Work instruction |
Read the listing below and copy out every line that holds "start".

Given data |
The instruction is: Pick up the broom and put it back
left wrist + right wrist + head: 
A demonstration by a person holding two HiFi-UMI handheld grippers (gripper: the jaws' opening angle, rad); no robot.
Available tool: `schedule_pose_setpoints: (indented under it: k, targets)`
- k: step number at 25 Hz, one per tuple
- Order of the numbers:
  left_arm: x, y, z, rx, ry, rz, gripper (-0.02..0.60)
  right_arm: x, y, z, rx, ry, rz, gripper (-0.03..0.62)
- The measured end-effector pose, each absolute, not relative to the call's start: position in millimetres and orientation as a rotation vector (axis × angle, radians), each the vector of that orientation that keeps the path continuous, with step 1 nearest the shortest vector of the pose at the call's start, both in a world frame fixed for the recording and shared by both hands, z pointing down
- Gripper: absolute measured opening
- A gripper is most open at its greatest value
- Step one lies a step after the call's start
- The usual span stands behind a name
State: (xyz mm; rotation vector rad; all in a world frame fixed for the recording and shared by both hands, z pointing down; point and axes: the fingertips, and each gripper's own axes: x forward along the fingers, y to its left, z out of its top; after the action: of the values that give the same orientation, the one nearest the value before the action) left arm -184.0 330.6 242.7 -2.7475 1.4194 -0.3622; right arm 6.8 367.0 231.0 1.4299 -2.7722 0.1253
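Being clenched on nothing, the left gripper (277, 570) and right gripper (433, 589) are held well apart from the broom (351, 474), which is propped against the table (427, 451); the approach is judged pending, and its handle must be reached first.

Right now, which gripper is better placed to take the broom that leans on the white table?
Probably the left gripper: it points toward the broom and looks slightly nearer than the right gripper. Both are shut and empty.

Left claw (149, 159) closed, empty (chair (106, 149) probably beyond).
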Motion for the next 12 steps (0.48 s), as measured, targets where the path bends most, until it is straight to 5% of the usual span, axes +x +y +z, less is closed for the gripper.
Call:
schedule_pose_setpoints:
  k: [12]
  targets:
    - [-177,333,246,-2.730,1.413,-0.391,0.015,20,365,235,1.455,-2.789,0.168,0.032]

Solution for this exercise |
- The measured end-effector pose, each absolute, not relative to the call's start: position in millimetres and orientation as a rotation vector (axis × angle, radians), each the vector of that orientation that keeps the path continuous, with step 1 nearest the shortest vector of the pose at the call's start, both in a world frame fixed for the recording and shared by both hands, z pointing down
- Step one lies a step after the call's start

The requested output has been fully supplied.